Secondo l’eurodeputato di Fratelli d’Italia, Nicola Procaccini, copresidente del gruppo Ecr del Parlamento europeo, anche a Lisbona finisce l’era dei socialisti: “In Europa tira un vento di centrodestra. Complimenti a Chega e ad Alleanza Democratica, che i risultati indicano come prima forza politica della nazione e che ha saputo interpretare il bisogno di cambiamento dei portoghesi. Bocciata invece, dagli elettori la pretesa del partito socialista di spostarsi verso l’ estrema sinistra, nel tentativo di salvare il governo dal naufragio politico dopo le dimissioni di Costa per lo scandalo sui progetti legati all’ambiente. Il centrodestra in Portogallo ha il diritto di governare, una buona notizia per l’intera Europa in vista delle prossime elezioni e soprattutto un altro importante tassello che conferma lo spostamento a destra del Consiglio Ue”.

Sulla stessa lunghezza d’onda il ministro delle Imprese e del Made in Italy, Adolfo Urso, a margine della presentazione dell’investimento di Silicon Box, secondo cui il vento è cambiato: “Il centrodestra vince in Abruzzo a conferma del buon governo a livello nazionale.
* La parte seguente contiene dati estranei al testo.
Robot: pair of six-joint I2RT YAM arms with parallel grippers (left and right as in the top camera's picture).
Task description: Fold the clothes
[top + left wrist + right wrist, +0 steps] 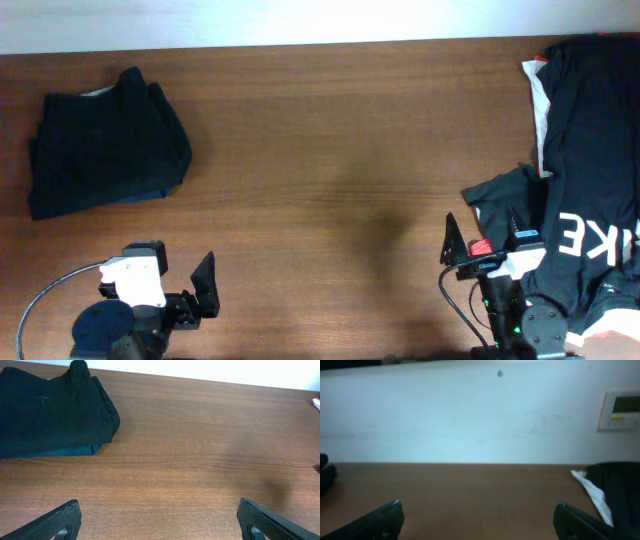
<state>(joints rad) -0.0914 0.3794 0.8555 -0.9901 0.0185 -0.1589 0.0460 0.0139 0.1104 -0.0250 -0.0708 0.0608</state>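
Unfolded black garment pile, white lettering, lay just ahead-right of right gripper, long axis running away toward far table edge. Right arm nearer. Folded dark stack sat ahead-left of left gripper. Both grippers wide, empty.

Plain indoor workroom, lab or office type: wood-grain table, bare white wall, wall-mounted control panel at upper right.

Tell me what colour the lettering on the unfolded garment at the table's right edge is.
White lettering on the black garment, clearest in the overhead view.
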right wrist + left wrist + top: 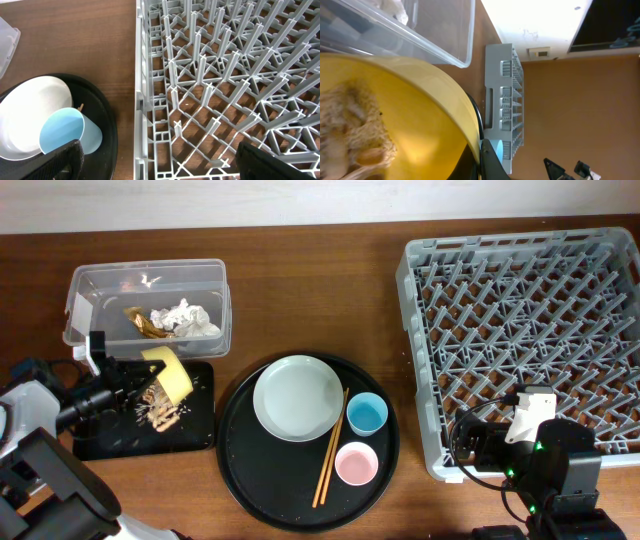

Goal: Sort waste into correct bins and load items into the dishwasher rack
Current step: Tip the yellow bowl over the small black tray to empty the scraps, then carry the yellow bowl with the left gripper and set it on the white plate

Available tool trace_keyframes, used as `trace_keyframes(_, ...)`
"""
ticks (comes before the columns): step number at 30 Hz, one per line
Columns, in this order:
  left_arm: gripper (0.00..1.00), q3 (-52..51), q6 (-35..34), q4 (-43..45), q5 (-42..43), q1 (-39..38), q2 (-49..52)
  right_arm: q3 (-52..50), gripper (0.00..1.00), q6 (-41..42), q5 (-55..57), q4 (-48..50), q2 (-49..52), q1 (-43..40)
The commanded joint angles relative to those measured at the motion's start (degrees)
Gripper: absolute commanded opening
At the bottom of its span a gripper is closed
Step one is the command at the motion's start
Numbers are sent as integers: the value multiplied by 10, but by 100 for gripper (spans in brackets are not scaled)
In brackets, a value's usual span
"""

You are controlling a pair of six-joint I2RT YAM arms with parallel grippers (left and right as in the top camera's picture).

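Overhead, I see a brown wooden surface [300, 290] running up to a pale wall [300, 200] along the far edge. At the far left stands the clear tub [95, 285], with crumpled tissues [185, 315] and the gold wrapper [142, 323] inside. Just in front of it lies the black rectangular tray [195, 430]. My left fingers [138, 377] clamp the rim of the yellow bowl [170, 373], which is tipped on its side above that tray. Tan food scraps [160, 412] hang from the bowl's mouth and lie on the tray below.

In the middle sits the round black tray [235, 470]. It carries the plate [298, 395], the blue cup [367, 415], the pink cup [356, 463] and the chopsticks [331, 447], which lie side by side between plate and cups. The grey rack [520, 330] fills the right side, with wood showing through its lattice.

My right fingers [60, 160] are spread wide and hold nothing, hanging over the rack's corner nearest the round tray. The left wrist view shows a white wall with a small plate [539, 51] mounted on it.
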Motion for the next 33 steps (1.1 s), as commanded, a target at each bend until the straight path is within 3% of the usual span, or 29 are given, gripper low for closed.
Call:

La sinistra aveva fatto di questa una sfida al governo ei cittadini hanno premiato il buon governo. Possiamo andare avanti e saranno significativi le prossime elezioni regionali e tanto più quelle che si svolgeranno a giugno in Europa. Laddove i Paesi europei votano, come è accaduto poche ore fa in Portogallo , vince in maniera significativa il centrodestra. È cambiato il vento, non soltanto in Italia”.

Scontento e punizione

Secondo Maria Elena Cavallaro, docente di storia contemporanea alla Luiss di Roma, le urne portoghesi hanno detto che l’exploit di Chega è essenzialmente un voto di protesta verso lo status quo, che ha prodotto un terzo soggetto. È corretto dire che si apre uno scenario tripartitico come l’Italia del 2013? “Sì – risponde a Formiche.net – è possibile dirlo perché in questo caso i risultati dei due grandi partiti sono quasi pari ed entrambi hanno bisogno di creare una coalizione con un altro partito. Questo tipo di scenario a sinistra lo abbiamo già visto, perché in passato c’era stata l’alleanza tra Partito Socialista e i comunisti in Portogallo, me nell’area di centro destra sarebbe la prima volta”.

Osserva che il vero vincitore delle elezioni è il partito Chega, guidato da André Ventura che nasce da una costola del Partito socialdemocratico, il cui leader però ha chiuso ad un’alleanza con la destra. Come fatto dal partito popolare spagnolo con Vox? “Sì, esatto, siamo partiti dall’Italia e finiamo in Spagna: anche Vox, come Chega, è nato da una costola dei popolari, i due partiti hanno una identica dinamica, sono entrambi antisistema e entrambi non hanno solo raccolto voti esplicitamente di destra, ma hanno pescato anche in altri ambiti”.

Cosa significa questo dato? “Che quel voto è puramente di scontento complessivo e va a intaccare anche il voto dell’area di centro sinistra su due politiche precise, come bilancio e immigrazione. Ovvero anche in Portogallo questo elemento inizia a farsi sentire, mentre in Spagna era sicuramente più forte. Le elezioni di ieri hanno espresso – conclude – una critica forte e anche una punizione per entrambi i due partiti di maggioranza e opposizione che non sono stati in grado di interpretare le necessità della popolazione su questi due fronti in particolare”.